In Alberta, ICU admissions are soaring and some critically ill COVID patients who need ventilators can't get them. But that isn't stopping plans for fans to pack the stands to watch the Edmonton Oilers play the Calgary Flames this weekend.

The teams face off on Sunday in Calgary for a preseason game. Thousands of people are expected to attend in-person at the Scotiabank Saddledome for the first time in over 18 months.

Proof of vaccination will be required for all fans 12 and up. All attendees will be required to wear masks, except for when eating or drinking. 

But more than a dozen doctors have said that having such a big audience is a bad idea.

Even some hockey fans are questioning the decision.

"I just think you're going to really alienate a lot of your fan base by choosing to move forward with this decision," James Lo, a lifelong Edmonton Oilers fan, told As It Happens host Carol Off. 
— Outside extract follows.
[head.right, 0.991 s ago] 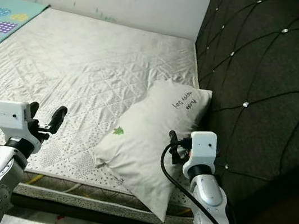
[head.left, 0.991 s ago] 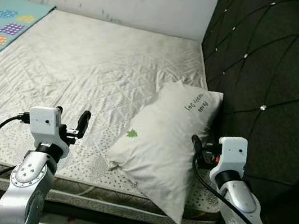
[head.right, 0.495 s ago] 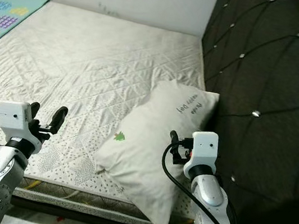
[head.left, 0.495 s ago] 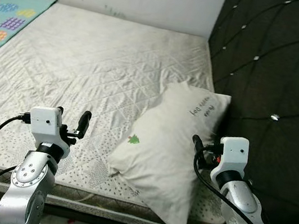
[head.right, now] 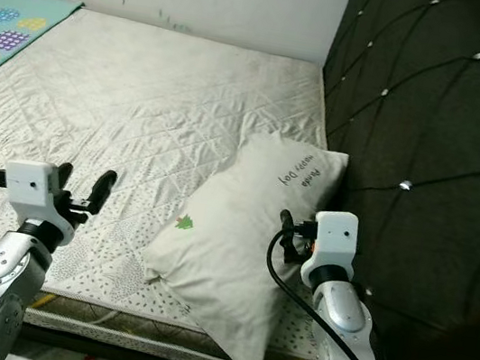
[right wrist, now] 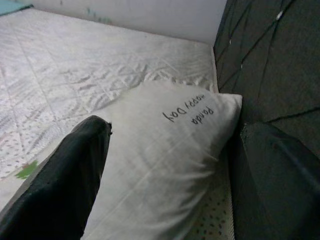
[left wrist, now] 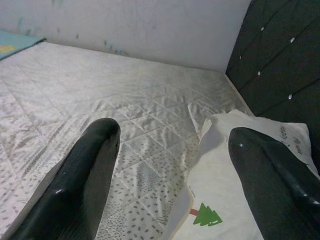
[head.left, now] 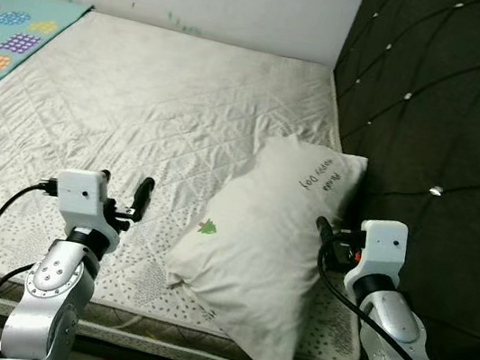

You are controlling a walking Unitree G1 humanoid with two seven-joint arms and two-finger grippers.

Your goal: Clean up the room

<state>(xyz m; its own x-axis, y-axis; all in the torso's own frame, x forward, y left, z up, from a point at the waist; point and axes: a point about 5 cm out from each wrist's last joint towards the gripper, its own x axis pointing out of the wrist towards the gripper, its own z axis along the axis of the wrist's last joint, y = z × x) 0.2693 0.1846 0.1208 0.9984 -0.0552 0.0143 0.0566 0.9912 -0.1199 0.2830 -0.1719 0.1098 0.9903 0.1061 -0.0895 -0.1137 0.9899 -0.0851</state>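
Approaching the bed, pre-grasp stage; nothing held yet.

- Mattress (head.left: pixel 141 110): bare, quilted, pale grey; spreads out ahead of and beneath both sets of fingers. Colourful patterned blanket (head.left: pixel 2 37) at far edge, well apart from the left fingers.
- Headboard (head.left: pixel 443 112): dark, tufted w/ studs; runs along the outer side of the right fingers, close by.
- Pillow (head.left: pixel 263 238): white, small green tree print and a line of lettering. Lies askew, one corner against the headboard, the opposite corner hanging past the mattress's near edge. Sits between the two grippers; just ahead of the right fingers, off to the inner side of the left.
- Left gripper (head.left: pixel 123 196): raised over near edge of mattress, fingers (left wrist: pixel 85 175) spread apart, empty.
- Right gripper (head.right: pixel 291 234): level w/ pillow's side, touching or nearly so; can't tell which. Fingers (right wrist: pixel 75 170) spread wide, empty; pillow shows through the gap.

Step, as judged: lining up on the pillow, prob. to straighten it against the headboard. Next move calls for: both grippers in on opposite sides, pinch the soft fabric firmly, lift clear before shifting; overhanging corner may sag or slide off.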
Here is part of their conversation.

James, first of all, be honest, if someone were to offer you a ticket to Sunday's game to see your beloved Oilers in person for the first time in 18 months ... what would you say?
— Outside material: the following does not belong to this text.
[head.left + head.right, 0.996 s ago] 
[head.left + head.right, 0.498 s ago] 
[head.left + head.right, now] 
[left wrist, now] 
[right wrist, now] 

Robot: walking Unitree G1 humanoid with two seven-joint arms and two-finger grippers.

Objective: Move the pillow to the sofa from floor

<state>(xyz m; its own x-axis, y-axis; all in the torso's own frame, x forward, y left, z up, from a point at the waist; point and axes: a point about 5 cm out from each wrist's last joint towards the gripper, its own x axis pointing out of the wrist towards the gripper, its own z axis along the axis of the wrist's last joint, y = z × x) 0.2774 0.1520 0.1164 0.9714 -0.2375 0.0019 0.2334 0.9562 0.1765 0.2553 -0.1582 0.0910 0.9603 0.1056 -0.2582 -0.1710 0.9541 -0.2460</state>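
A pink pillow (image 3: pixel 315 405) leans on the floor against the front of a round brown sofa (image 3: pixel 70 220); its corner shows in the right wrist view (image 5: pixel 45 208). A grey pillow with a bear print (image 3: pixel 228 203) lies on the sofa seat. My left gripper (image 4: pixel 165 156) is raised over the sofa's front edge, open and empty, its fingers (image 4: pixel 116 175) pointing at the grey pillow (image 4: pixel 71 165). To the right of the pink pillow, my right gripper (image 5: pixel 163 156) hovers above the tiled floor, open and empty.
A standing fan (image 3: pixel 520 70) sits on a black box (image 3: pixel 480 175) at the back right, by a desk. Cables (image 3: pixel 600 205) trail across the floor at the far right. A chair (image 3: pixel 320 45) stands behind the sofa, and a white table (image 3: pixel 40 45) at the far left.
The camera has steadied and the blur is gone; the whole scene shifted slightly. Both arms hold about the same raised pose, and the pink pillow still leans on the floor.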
Quite honestly, I would probably say no. I mean, I think there's also a difference. It's like a preseason game versus an actual regular season game. But I ... just think with with things are progressing with the pandemic right now, especially in Alberta, it's just not the right time to be in a packed arena right now.

Lo watches the Oilers on TV in his home. He says he will watch the preseason game against the Flames on TV on Sunday. (Eden Lane/Submitted by James Lo)
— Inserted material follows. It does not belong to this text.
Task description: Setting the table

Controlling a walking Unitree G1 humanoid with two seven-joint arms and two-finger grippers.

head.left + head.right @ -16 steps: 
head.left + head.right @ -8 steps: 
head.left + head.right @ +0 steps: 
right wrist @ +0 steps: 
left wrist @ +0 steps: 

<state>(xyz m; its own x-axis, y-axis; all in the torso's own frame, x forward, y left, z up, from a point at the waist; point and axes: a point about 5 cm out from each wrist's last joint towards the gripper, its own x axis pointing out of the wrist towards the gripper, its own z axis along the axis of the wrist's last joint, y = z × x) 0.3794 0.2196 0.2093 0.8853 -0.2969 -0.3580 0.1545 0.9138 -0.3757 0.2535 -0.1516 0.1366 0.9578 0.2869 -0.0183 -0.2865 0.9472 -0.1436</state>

But would that be a hard call for you to make?

Yeah, I definitely think so.... I think the Oilers and the Flames and the rest of the NHL teams in Canada are, you know, they're implementing [the best] mandates and policies that they can. But ... regardless if everyone is vaccinated and masked in an arena, I just don't think cramming ... people together right at this time is, you know, the best idea anywhere.

Alberta Health Services has said that ... the province is staring down the worst health care crisis in its history. So ... how did you react when you heard the teams were planning to open the stadiums to full capacity?

 Yeah, you know, I think it's an incredibly misguided decision to want to play in front of packed arenas while at the very same time, you know, our ICUs are being overrun with COVID-19 patients. And at the same time, you know, our federal government is asking for assistance from other provinces and trying to accommodate the overflow of those patients.

So, you know, my gut reaction when I first heard the news, I think, you know, it's quite frankly, a bit of a slap in the face to all of those health-care professionals who have been fighting day in and day out on the front lines to combat this pandemic since it began 18 months ago.

Calgary Flames players celebrate a goal during the first period of an NHL hockey game against the Vancouver Canucks in May. (Darryl Dyck/The Canadian Press)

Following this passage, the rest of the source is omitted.